§ **WORK INSTRUCTIONS**:
Please write out all of the data below exactly, without including the pictures.

|---|

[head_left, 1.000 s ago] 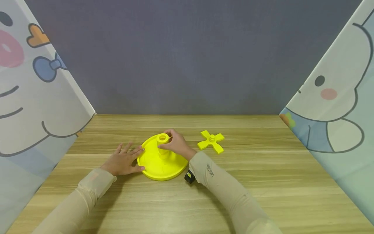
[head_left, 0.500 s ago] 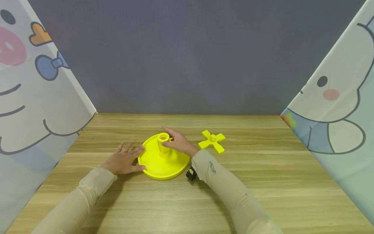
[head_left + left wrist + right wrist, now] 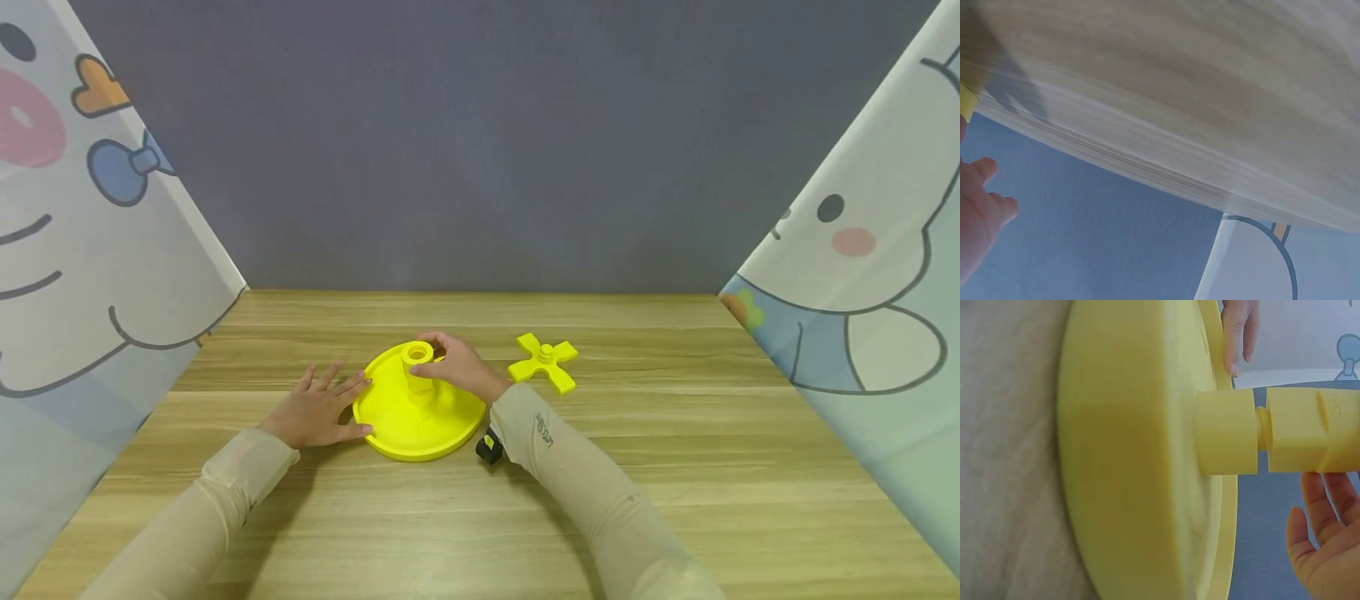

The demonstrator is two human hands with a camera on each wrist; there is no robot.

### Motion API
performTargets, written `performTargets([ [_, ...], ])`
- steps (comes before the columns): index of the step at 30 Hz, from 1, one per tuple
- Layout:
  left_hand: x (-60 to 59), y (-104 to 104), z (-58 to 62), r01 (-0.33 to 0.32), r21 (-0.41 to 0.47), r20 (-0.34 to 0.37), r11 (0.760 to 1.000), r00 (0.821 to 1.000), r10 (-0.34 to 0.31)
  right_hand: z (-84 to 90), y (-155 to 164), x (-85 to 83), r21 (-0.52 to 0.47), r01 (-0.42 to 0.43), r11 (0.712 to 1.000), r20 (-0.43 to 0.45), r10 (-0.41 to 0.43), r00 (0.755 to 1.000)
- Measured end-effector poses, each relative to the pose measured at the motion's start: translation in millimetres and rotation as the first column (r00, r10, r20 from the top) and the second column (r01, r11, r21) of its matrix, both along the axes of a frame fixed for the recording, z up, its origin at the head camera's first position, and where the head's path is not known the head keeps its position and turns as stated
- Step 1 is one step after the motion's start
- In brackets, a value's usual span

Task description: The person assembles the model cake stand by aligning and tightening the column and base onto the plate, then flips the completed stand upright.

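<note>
A yellow round base (image 3: 405,425) lies on the wooden table, with an upright post (image 3: 417,377) at its middle. The right wrist view shows the base (image 3: 1135,450) edge-on, the post (image 3: 1227,440), and a separate yellow collar (image 3: 1310,429) on a thinner neck above it. My right hand (image 3: 457,363) curls its fingers (image 3: 1330,550) round that collar (image 3: 417,353). My left hand (image 3: 318,408) lies flat on the table, its fingertips (image 3: 1239,337) against the base's left rim. In the left wrist view only part of my left hand (image 3: 979,212) shows.
A yellow cross-shaped piece (image 3: 543,362) with a short peg lies on the table right of the base. Cartoon-printed panels (image 3: 90,250) stand at both sides and a grey wall (image 3: 480,150) at the back. A small black device (image 3: 488,448) sits under my right wrist.
Half a second ago my right hand's fingers were spread off the collar. They have curled round it again. The left hand and the base have stayed put.
</note>
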State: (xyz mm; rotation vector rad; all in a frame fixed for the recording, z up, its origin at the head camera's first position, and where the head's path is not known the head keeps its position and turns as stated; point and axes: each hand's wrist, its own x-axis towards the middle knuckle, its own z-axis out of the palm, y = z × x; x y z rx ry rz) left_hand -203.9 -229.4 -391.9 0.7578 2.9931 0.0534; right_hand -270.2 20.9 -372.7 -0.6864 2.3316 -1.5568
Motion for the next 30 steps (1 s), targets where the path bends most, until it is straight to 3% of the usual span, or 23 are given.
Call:
performTargets([
  [4, 1.1, 0.2, 0.3, 0.002, 0.001, -0.001, 1.0, 1.0, -0.002, -1.4, -0.7, 0.2, -0.015, 0.016, 1.0, 0.016, -0.016, 1.0],
  [17, 0.8, 0.2, -1.7, 0.005, 0.01, -0.002, 1.0, 1.0, -0.005, 0.2, 7.4, -1.9, 0.05, -0.099, 0.994, -0.028, 0.101, 0.995],
  [30, -0.5, -1.2, -2.3, 0.001, 0.003, 0.001, 1.0, 1.0, -0.001, 2.4, 0.9, 0.0, 0.05, -0.004, 0.999, -0.019, 0.005, 1.0],
])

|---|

§ **OUTPUT OF THE TASK**:
[head_left, 1.000 s ago] 
[head_left, 0.500 s ago] 
[head_left + left wrist + right wrist, now] 

The demonstrator is two human hands with a camera on each wrist; there is no robot.

### Motion API
performTargets, written `performTargets([ [_, ...], ])`
- steps (comes before the columns): index of the step at 30 Hz, from 1, one per tuple
- Layout:
  left_hand: x (-60 to 59), y (-104 to 104), z (-58 to 62), r01 (-0.33 to 0.32), r21 (-0.41 to 0.47), r20 (-0.34 to 0.37), r11 (0.760 to 1.000), r00 (0.821 to 1.000), r10 (-0.34 to 0.31)
  right_hand: z (-84 to 90), y (-155 to 164), x (-85 to 83), r21 (-0.52 to 0.47), r01 (-0.42 to 0.43), r11 (0.712 to 1.000), r20 (-0.43 to 0.45), r10 (-0.41 to 0.43), r00 (0.755 to 1.000)
- Measured end-effector poses, each relative to the pose measured at the motion's start: translation in millimetres and rotation as the first column (r00, r10, r20 from the top) and the second column (r01, r11, r21) of its matrix, both along the axes of a frame fixed for the recording, z up, its origin at the head camera's first position, and where the head's path is not known the head keeps its position and turns as stated
- Step 1 is one step after the motion's start
- In brackets, a value's usual span

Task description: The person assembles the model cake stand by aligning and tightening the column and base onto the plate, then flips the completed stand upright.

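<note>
A yellow round base (image 3: 405,425) lies on the wooden table, with an upright post (image 3: 417,377) at its middle. The right wrist view shows the base (image 3: 1135,450) edge-on, the post (image 3: 1227,440), and a separate yellow collar (image 3: 1310,429) on a thinner neck above it. My right hand (image 3: 457,363) curls its fingers (image 3: 1330,550) round that collar (image 3: 417,353). My left hand (image 3: 318,408) lies flat on the table, its fingertips (image 3: 1239,337) against the base's left rim. In the left wrist view only part of my left hand (image 3: 979,212) shows.
A yellow cross-shaped piece (image 3: 543,362) with a short peg lies on the table right of the base. Cartoon-printed panels (image 3: 90,250) stand at both sides and a grey wall (image 3: 480,150) at the back. A small black device (image 3: 488,448) sits under my right wrist.
Half a second ago my right hand's fingers were spread off the collar. They have curled round it again. The left hand and the base have stayed put.
</note>
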State: (xyz mm; rotation vector rad; all in a frame fixed for the recording, z up, its origin at the head camera's first position, and where the head's path is not known the head keeps its position and turns as stated; point and axes: each hand's wrist, its own x-axis towards the middle knuckle, its own z-axis out of the palm, y = z × x; x y z rx ry rz) left_hand -203.9 -229.4 -391.9 0.7578 2.9931 0.0534; right_hand -270.2 20.9 -372.7 -0.6864 2.3316 -1.5568
Motion for the next 30 steps (1 s), targets where the path bends most, until it is straight to 3% of the usual span, or 23 are given.
Call:
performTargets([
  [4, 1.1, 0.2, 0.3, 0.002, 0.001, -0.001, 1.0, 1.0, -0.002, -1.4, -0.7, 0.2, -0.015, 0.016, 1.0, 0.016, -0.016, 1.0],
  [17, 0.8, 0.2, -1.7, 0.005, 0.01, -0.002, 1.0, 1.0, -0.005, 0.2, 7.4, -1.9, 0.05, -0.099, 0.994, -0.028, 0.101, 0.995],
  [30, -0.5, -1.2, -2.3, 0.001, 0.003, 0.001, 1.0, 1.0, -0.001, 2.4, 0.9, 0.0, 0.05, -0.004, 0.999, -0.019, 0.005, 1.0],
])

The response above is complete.